● **Problem statement**: If a line in the data below contains the word "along", copy it out.

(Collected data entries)
------------

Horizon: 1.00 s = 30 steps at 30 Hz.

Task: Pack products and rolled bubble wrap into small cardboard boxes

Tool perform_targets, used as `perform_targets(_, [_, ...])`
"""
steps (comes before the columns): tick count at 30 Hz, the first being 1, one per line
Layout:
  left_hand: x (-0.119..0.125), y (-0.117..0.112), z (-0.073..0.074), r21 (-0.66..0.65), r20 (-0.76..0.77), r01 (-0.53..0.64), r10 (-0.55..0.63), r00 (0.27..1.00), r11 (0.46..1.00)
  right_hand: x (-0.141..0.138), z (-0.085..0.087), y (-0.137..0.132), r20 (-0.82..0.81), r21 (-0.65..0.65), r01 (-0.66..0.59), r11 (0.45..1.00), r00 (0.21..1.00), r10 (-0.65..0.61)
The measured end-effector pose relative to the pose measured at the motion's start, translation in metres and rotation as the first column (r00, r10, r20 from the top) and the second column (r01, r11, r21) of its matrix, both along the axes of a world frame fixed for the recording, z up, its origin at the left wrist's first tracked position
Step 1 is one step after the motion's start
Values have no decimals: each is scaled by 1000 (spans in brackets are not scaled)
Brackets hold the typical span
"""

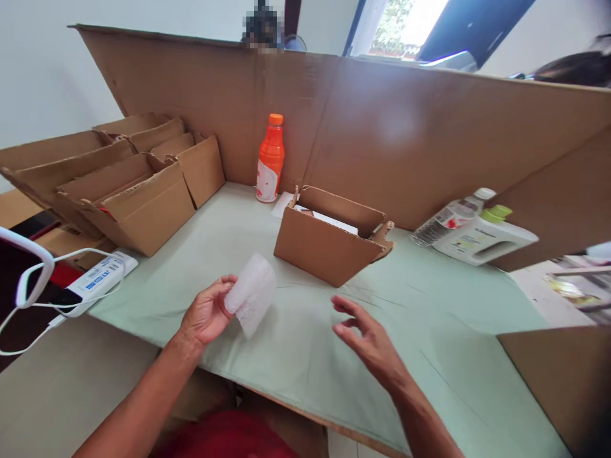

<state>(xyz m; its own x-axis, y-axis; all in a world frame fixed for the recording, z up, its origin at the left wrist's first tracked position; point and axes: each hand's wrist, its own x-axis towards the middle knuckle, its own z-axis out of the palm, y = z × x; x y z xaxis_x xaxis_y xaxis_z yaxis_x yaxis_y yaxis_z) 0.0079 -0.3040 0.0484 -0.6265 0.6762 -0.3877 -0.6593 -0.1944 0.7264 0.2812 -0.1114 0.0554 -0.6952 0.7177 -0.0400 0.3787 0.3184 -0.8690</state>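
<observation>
From where I stand, this looks like handling bubble wrap (pixel 256 289), grasped by the left hand (pixel 207 313) in front of the small box (pixel 317 245); two-handed holding would need the empty right hand (pixel 370 343) closer.

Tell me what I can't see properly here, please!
In the head view:
- Open brown cardboard box, middle: front wall hides the lower inside.
- Left hand: its curl and translucent white plastic wrap hide some fingertips.
- Green-capped white plastic jug: label print too small.
- Red cloth: cut off by the bottom edge.
</observation>
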Motion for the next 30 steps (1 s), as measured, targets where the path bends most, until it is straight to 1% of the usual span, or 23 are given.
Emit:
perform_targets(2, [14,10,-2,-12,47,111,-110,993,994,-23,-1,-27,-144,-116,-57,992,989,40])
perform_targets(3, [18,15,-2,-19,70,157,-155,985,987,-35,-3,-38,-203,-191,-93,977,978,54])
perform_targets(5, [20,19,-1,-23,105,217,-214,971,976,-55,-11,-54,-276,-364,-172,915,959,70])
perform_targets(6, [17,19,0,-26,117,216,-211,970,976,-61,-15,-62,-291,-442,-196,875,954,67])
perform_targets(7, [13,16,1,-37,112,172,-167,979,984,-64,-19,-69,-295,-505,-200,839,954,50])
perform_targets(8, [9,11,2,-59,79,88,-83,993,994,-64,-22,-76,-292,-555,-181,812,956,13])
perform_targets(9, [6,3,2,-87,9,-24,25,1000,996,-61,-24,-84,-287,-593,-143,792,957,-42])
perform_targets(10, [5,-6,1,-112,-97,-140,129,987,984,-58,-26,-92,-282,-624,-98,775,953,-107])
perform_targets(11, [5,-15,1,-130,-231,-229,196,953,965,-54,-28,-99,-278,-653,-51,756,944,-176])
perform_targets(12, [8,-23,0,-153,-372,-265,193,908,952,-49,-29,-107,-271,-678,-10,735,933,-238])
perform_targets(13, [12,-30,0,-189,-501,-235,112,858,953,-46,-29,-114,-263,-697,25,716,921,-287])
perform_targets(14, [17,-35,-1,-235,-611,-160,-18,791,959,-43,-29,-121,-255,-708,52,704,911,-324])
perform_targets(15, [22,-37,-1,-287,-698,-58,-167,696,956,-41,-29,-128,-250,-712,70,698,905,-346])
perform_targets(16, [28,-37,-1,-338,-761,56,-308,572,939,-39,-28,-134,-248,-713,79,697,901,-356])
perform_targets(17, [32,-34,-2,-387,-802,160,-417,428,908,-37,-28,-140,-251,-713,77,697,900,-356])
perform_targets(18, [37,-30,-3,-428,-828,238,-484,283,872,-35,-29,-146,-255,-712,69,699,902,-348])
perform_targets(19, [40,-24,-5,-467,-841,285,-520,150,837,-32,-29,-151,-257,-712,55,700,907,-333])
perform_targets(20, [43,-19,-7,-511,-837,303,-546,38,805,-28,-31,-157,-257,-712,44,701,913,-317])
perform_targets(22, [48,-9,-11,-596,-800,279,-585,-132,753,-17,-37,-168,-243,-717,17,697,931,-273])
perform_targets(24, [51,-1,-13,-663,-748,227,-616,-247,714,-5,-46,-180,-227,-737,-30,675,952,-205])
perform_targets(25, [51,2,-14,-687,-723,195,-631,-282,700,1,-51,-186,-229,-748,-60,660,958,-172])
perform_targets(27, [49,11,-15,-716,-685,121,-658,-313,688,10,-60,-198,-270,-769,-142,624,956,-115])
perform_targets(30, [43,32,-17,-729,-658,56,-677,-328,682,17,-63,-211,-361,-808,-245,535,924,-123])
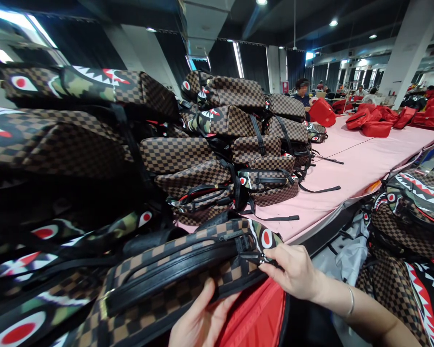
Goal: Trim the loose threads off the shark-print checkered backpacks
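Note:
A brown-and-black checkered backpack lies tilted in front of me, with a black padded handle and a camouflage patch with a red-and-white eye. Its opening shows red lining. My left hand grips the edge of the opening, thumb on the checkered panel, the other fingers partly hidden beneath. At the far end of the bag, my right hand pinches a small dark zipper pull between thumb and index finger, close to the eye patch.
Checkered backpacks are piled high at left and centre on a long pink-topped table. Red bags lie at its far end. More backpacks are stacked at right beside clear plastic. A person is beyond the table.

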`<state>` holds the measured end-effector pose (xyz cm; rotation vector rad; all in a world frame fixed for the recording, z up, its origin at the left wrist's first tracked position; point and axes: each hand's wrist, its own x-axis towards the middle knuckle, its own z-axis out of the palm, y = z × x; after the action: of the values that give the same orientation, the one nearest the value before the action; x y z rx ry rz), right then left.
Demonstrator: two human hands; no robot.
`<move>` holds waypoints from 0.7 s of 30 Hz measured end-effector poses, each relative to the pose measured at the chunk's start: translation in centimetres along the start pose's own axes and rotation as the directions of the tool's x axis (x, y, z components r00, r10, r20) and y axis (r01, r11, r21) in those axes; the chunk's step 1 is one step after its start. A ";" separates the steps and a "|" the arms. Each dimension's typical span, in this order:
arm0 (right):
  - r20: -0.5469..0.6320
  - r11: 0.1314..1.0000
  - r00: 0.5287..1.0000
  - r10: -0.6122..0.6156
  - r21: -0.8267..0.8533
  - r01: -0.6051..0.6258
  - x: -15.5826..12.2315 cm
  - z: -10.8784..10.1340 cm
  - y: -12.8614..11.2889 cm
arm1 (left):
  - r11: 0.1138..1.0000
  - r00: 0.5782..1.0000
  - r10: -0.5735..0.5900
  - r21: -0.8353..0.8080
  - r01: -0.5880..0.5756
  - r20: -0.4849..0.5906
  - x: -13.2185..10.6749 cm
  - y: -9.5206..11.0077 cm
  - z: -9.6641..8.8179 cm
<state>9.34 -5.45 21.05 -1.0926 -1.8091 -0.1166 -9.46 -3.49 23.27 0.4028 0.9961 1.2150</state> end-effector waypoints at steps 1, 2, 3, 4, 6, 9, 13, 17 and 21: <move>0.000 1.000 1.000 0.010 0.015 -0.010 0.0 0.0 0.0 | 1.000 1.000 -0.001 -0.005 0.001 -0.005 0.0 0.0 0.1; 0.004 0.999 1.000 0.029 0.042 -0.029 0.0 0.0 -0.1 | 1.000 1.000 -0.002 -0.011 0.002 -0.012 0.0 -0.1 0.1; 0.012 0.996 0.998 0.056 0.075 -0.057 0.0 0.0 -0.1 | 1.000 1.000 -0.003 -0.014 0.003 -0.019 0.0 -0.1 0.1; 0.022 0.991 0.996 0.084 0.106 -0.086 -0.1 0.0 -0.2 | 1.000 1.000 -0.003 -0.015 0.002 -0.023 -0.1 -0.2 0.2; 0.037 0.981 0.991 0.126 0.145 -0.130 -0.2 0.1 -0.2 | 1.000 1.000 -0.005 -0.011 0.004 -0.025 -0.1 -0.2 0.2; 0.030 0.979 0.989 0.146 0.139 -0.149 -0.5 0.2 -0.4 | 1.000 1.000 -0.014 -0.017 0.014 -0.019 -0.2 -0.3 0.3; 0.031 0.966 0.979 0.202 0.161 -0.204 -0.7 0.1 -0.9 | 0.999 0.999 -0.023 -0.036 0.022 -0.034 -0.3 -0.4 0.6; 0.029 0.962 0.978 0.207 0.179 -0.208 -0.6 0.1 -1.0 | 0.998 0.998 -0.029 -0.050 0.026 -0.051 -0.3 -0.5 0.7; 0.028 0.933 0.971 0.237 0.273 -0.236 -0.6 0.6 -0.2 | 0.996 0.997 -0.057 -0.072 0.053 -0.059 -0.2 -0.6 0.7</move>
<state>8.85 -5.66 20.40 -1.0968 -1.6168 0.2693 -8.56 -3.75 23.27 0.2824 1.0076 1.2147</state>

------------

● **Written answer**:
The measured end-effector pose relative to the pose measured at the motion's start, translation in metres and rotation as the first column (r00, r10, r20 from the top) and the second column (r01, r11, r21) of its matrix, both along the axes of a world frame fixed for the recording, z up, its origin at the left wrist's first tracked position
`<move>` holds waypoints from 0.7 s of 30 Hz measured end-effector poses, each relative to the pose measured at the chunk's start: translation in centimetres along the start pose's own axes and rotation as the directions of the tool's x axis (x, y, z components r00, r10, r20) and y axis (r01, r11, r21) in those axes; the chunk's step 1 is one step after its start. A ";" separates the steps and a "|" the arms. Each dimension's typical span, in this order:

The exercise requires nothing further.